● **Problem**: Without skipping anything, write out each record below exactly.

*** Information ***

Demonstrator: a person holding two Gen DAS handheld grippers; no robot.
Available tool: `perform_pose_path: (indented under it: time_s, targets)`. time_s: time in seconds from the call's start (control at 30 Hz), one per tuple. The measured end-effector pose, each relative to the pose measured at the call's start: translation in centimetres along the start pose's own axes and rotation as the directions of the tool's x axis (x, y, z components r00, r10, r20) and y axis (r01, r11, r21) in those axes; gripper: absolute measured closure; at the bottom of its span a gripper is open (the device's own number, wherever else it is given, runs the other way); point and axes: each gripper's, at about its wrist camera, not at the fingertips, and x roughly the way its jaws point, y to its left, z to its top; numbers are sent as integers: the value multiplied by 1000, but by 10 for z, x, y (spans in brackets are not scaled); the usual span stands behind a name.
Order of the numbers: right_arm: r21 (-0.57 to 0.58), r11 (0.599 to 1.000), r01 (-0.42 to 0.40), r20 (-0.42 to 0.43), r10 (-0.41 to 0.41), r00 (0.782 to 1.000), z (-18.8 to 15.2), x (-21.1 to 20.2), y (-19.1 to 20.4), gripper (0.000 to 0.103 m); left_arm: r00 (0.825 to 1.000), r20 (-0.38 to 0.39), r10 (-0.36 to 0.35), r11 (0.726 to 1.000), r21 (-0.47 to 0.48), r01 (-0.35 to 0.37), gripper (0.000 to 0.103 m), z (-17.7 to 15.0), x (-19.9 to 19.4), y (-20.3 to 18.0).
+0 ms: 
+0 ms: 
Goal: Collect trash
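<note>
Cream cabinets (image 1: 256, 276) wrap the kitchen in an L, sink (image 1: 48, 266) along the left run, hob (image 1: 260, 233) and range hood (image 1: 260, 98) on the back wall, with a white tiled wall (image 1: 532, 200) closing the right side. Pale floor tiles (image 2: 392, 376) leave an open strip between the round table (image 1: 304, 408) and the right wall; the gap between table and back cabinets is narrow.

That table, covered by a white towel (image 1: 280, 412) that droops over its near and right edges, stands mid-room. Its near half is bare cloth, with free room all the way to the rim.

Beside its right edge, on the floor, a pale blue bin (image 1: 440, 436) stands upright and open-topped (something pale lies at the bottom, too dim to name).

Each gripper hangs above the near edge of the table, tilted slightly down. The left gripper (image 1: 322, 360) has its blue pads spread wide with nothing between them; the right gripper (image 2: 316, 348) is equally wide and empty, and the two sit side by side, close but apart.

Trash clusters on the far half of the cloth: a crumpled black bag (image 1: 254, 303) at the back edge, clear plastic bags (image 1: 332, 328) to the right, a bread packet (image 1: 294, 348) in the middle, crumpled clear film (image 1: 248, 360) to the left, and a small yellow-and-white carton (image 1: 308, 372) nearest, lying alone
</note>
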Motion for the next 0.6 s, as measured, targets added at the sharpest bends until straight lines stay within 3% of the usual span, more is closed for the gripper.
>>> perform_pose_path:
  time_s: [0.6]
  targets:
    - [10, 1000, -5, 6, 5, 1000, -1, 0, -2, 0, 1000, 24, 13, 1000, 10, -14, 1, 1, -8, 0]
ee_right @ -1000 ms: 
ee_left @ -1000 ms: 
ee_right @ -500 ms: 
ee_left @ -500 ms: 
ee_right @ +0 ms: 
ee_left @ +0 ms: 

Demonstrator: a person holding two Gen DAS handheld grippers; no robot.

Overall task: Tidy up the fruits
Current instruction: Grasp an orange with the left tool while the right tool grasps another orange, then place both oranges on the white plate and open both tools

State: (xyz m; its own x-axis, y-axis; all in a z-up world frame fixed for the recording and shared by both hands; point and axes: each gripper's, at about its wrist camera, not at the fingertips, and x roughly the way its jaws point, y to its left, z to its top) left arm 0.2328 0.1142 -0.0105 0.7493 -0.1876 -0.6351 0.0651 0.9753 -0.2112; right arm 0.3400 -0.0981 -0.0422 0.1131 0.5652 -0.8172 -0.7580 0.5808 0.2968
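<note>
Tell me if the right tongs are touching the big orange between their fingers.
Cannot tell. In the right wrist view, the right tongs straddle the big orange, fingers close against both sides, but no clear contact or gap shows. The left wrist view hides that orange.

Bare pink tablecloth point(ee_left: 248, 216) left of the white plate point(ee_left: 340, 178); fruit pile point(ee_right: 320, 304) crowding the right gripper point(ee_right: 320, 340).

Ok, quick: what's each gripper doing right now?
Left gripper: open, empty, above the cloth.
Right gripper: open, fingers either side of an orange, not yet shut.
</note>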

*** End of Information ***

● **Answer below**:
Demonstrator: a person holding two Gen DAS handheld grippers; no robot.
Available tool: `perform_pose_path: (indented under it: time_s, targets)`. time_s: time in seconds from the call's start (control at 30 Hz), one per tuple. The measured end-effector pose, each relative to the pose measured at the call's start: translation in centimetres along the start pose's own axes and rotation as the directions of the tool's x axis (x, y, z components r00, r10, r20) and y axis (r01, r11, r21) in those axes; gripper: absolute measured closure; at the bottom of its span a gripper is open (the device's own number, wherever else it is given, runs the other way); point and axes: each gripper's, at about its wrist camera, not at the fingertips, and x roughly the way its jaws point, y to its left, z to its top; numbers are sent as integers: the value multiplied by 1000, but by 10 for z, x, y (spans in brackets are not scaled); the usual span stands behind a name.
Order of the numbers: right_arm: r21 (-0.57 to 0.58), r11 (0.599 to 1.000), r01 (-0.42 to 0.40), r20 (-0.42 to 0.43), r10 (-0.41 to 0.41), r00 (0.782 to 1.000), z (-18.8 to 15.2), x (-21.1 to 20.2), y (-19.1 to 20.4), gripper (0.000 to 0.103 m); left_arm: r00 (0.825 to 1.000), r20 (-0.38 to 0.39), r10 (-0.36 to 0.35), r11 (0.726 to 1.000), r21 (-0.47 to 0.48), r01 (-0.35 to 0.37), gripper (0.000 to 0.103 m), z (-17.7 to 15.0), x (-19.9 to 19.4), y (-20.3 to 18.0).
+0 ms: 
+0 ms: 
Goal: Collect trash
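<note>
Cream cabinets (image 1: 256, 276) wrap the kitchen in an L, sink (image 1: 48, 266) along the left run, hob (image 1: 260, 233) and range hood (image 1: 260, 98) on the back wall, with a white tiled wall (image 1: 532, 200) closing the right side. Pale floor tiles (image 2: 392, 376) leave an open strip between the round table (image 1: 304, 408) and the right wall; the gap between table and back cabinets is narrow.

That table, covered by a white towel (image 1: 280, 412) that droops over its near and right edges, stands mid-room. Its near half is bare cloth, with free room all the way to the rim.

Beside its right edge, on the floor, a pale blue bin (image 1: 440, 436) stands upright and open-topped (something pale lies at the bottom, too dim to name).

Each gripper hangs above the near edge of the table, tilted slightly down. The left gripper (image 1: 322, 360) has its blue pads spread wide with nothing between them; the right gripper (image 2: 316, 348) is equally wide and empty, and the two sit side by side, close but apart.

Trash clusters on the far half of the cloth: a crumpled black bag (image 1: 254, 303) at the back edge, clear plastic bags (image 1: 332, 328) to the right, a bread packet (image 1: 294, 348) in the middle, crumpled clear film (image 1: 248, 360) to the left, and a small yellow-and-white carton (image 1: 308, 372) nearest, lying alone
</note>
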Motion for the next 0.6 s, as measured, targets added at the sharpest bends until straight lines stay within 3% of the usual span, more is closed for the gripper.
>>> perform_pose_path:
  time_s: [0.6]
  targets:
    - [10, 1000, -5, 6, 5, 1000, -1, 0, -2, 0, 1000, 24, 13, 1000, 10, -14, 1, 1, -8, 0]
ee_right @ -1000 ms: 
ee_left @ -1000 ms: 
ee_right @ -500 ms: 
ee_left @ -500 ms: 
ee_right @ +0 ms: 
ee_left @ +0 ms: 

Demonstrator: a person holding two Gen DAS handheld grippers; no robot.

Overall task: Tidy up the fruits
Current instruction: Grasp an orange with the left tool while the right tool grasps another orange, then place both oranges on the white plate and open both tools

State: (xyz m; its own x-axis, y-axis; all in a z-up world frame fixed for the recording and shared by both hands; point and axes: each gripper's, at about its wrist camera, not at the fingertips, and x roughly the way its jaws point, y to its left, z to its top) left arm 0.2328 0.1142 -0.0105 0.7493 -0.1876 -0.6351 0.0651 0.9753 -0.2112; right arm 0.3400 -0.0981 -0.0422 0.1131 0.5652 -0.8172 -0.7580 0.5808 0.2968
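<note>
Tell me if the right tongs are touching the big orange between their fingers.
Cannot tell. In the right wrist view, the right tongs straddle the big orange, fingers close against both sides, but no clear contact or gap shows. The left wrist view hides that orange.

Bare pink tablecloth point(ee_left: 248, 216) left of the white plate point(ee_left: 340, 178); fruit pile point(ee_right: 320, 304) crowding the right gripper point(ee_right: 320, 340).

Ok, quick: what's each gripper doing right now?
Left gripper: open, empty, above the cloth.
Right gripper: open, fingers either side of an orange, not yet shut.
</note>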

The exercise requires no further output.